"Many times I asked myself, 'Who is a painter in your own eyes?'"
About this Quote
The intent feels less like identity crisis and more like a demand for clarity: if the state is about administration, a painter is about authorship. A painter makes choices that leave visible traces; a bureaucrat is trained to make choices that disappear into procedure. Malkin’s question smuggles in a critique of any system that confuses job title with vocation. It suggests that the real line between "painter" and "non-painter" isn’t training, talent, or income, but the willingness to claim the right to see - and to trust that seeing.

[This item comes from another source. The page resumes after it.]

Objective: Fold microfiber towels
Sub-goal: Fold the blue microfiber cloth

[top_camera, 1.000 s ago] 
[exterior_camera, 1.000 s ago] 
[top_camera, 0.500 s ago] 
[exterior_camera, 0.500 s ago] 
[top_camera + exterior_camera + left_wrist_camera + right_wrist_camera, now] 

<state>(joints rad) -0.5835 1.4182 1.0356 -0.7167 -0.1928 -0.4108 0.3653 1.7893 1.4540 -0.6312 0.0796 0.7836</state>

Subtextually, it’s a defense against social permission structures. People tend to ask, "Am I allowed to call myself this?" Malkin flips it: "What do you actually believe it is?" That makes the question quietly radical. It treats artistic identity as an ethical stance, not a résumé item, and it exposes how often we outsource our taste, our standards, and even our self-conception to whatever badge the culture is currently stamping.
Quote Details
| Topic | Art |
|---|---|
| Source | Help us find the source |
| Cite |
Citation Formats
APA Style (7th ed.)
Malkin, Peter. (2026, January 16). Many times I asked myself, 'Who is a painter in your own eyes?'. FixQuotes. https://fixquotes.com/quotes/many-times-i-asked-myself-who-is-a-painter-in-126883/
Chicago Style
Malkin, Peter. "Many times I asked myself, 'Who is a painter in your own eyes?'." FixQuotes. January 16, 2026. https://fixquotes.com/quotes/many-times-i-asked-myself-who-is-a-painter-in-126883/.
MLA Style (9th ed.)
"Many times I asked myself, 'Who is a painter in your own eyes?'." FixQuotes, 16 Jan. 2026, https://fixquotes.com/quotes/many-times-i-asked-myself-who-is-a-painter-in-126883/. Accessed 12 Feb. 2026.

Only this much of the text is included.